• **Exercise requirements**
Each line of the listing that includes "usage" should be reported.

• **Source information**
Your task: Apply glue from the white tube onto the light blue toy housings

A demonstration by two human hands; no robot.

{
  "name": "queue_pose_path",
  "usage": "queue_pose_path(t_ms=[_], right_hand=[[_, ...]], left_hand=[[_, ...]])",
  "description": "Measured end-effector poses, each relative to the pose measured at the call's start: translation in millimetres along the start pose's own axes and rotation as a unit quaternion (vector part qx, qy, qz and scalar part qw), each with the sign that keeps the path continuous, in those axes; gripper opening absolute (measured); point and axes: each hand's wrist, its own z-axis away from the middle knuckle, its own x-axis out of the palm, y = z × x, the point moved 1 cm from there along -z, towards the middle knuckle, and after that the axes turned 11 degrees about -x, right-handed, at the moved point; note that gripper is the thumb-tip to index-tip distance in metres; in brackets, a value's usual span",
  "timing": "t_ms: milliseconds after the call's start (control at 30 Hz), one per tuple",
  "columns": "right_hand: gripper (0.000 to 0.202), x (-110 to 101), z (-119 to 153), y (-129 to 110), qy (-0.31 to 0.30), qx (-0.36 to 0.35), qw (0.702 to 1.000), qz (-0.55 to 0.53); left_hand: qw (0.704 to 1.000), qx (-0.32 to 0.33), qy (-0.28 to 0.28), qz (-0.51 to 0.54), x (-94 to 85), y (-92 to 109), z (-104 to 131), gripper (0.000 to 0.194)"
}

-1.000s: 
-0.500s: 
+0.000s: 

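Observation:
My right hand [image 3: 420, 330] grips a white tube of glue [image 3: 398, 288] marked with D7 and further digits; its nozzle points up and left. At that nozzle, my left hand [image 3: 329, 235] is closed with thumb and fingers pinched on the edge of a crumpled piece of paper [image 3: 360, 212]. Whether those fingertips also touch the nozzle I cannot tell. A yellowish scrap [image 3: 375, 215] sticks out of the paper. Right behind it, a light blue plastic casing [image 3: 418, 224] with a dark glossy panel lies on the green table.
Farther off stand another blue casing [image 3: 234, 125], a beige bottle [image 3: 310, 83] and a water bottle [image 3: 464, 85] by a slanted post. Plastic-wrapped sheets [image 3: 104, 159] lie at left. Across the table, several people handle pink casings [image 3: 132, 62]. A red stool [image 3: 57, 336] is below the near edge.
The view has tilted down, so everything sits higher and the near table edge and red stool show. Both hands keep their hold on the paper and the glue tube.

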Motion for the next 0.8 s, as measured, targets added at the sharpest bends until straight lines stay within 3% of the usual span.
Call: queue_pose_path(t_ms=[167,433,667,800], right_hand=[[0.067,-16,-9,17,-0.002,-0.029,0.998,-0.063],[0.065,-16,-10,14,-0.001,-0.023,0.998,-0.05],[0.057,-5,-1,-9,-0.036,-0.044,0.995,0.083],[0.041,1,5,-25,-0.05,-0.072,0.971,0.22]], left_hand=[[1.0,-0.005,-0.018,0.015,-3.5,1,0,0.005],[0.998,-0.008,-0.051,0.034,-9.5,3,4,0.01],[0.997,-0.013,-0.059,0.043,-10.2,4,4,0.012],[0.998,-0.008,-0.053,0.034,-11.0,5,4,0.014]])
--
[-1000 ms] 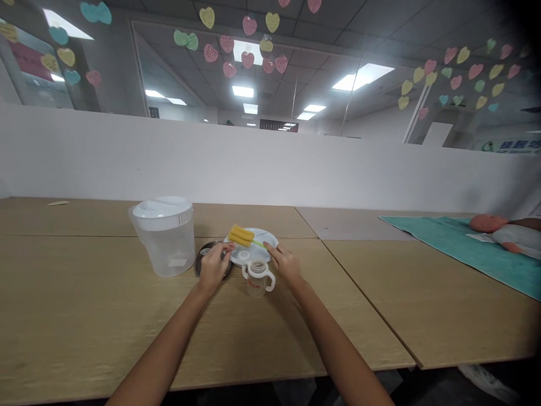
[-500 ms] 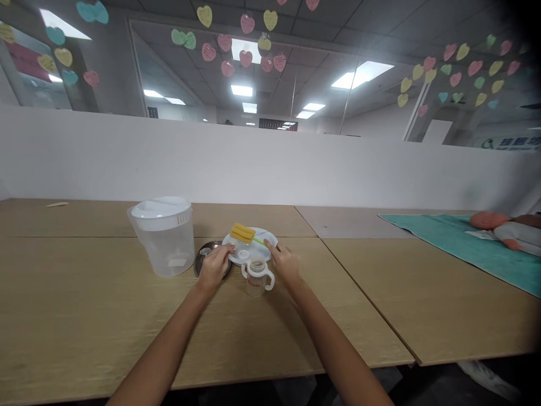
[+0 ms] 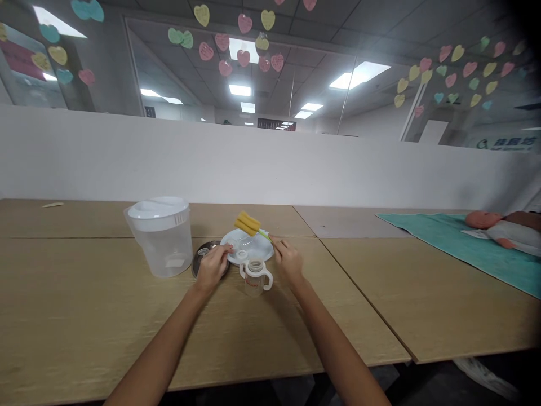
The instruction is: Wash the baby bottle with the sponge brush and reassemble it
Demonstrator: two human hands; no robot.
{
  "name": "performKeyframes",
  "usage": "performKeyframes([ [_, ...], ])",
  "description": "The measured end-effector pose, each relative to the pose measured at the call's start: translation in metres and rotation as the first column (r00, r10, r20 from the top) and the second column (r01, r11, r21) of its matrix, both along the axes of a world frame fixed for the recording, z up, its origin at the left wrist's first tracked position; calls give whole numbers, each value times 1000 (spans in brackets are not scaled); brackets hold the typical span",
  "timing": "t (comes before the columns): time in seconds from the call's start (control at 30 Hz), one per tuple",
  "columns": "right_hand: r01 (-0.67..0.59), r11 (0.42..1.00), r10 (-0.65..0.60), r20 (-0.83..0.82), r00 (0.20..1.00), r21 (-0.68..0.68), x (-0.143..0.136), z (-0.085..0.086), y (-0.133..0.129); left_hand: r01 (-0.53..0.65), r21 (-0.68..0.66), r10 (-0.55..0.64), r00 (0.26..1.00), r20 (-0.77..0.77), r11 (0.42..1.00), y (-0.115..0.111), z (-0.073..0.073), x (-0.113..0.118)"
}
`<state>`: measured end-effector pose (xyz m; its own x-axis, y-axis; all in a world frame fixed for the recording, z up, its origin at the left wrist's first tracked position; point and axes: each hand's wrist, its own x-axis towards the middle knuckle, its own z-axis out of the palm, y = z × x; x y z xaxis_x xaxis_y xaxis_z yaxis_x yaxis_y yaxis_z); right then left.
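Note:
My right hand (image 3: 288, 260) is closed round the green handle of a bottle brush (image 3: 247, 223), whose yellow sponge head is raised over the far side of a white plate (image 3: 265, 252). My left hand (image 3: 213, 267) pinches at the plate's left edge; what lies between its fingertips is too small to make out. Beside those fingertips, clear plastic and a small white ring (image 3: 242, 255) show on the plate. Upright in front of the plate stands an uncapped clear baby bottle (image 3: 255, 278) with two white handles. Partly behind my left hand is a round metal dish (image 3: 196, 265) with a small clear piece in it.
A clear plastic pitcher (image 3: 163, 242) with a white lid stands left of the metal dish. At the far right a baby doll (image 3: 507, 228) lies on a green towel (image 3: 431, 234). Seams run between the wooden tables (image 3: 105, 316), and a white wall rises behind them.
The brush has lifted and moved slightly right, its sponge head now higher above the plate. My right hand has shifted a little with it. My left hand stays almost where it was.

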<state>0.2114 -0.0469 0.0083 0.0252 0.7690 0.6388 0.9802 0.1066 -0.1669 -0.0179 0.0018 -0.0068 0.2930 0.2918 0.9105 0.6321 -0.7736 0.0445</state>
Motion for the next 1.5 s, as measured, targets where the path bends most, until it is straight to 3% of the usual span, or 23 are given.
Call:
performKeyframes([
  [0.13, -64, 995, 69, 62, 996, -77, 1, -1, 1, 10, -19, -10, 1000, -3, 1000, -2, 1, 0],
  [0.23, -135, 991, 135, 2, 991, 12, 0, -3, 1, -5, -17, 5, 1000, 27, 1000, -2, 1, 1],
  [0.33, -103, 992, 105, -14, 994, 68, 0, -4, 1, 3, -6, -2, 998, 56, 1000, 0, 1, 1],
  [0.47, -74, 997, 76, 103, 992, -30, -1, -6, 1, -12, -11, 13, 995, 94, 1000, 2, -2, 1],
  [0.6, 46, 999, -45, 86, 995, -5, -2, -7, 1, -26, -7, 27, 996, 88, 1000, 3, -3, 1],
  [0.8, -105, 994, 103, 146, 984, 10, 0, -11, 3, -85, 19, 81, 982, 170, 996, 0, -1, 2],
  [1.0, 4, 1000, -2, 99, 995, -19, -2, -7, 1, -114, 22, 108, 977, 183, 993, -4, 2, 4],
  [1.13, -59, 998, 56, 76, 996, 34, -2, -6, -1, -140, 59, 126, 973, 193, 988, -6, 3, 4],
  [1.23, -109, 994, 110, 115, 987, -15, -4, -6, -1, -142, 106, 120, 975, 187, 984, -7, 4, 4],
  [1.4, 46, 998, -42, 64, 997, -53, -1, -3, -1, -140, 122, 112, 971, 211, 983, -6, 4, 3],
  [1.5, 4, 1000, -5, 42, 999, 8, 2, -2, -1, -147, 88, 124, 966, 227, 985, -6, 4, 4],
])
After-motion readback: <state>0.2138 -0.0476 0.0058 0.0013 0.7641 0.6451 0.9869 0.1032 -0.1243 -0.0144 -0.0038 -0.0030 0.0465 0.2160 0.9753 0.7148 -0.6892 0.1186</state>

• **Solution for this exercise**
  "usage": "queue_pose_path(t_ms=[_], right_hand=[[_, ...]], left_hand=[[_, ...]])",
  "usage": "performKeyframes([ [_, ...], ])",

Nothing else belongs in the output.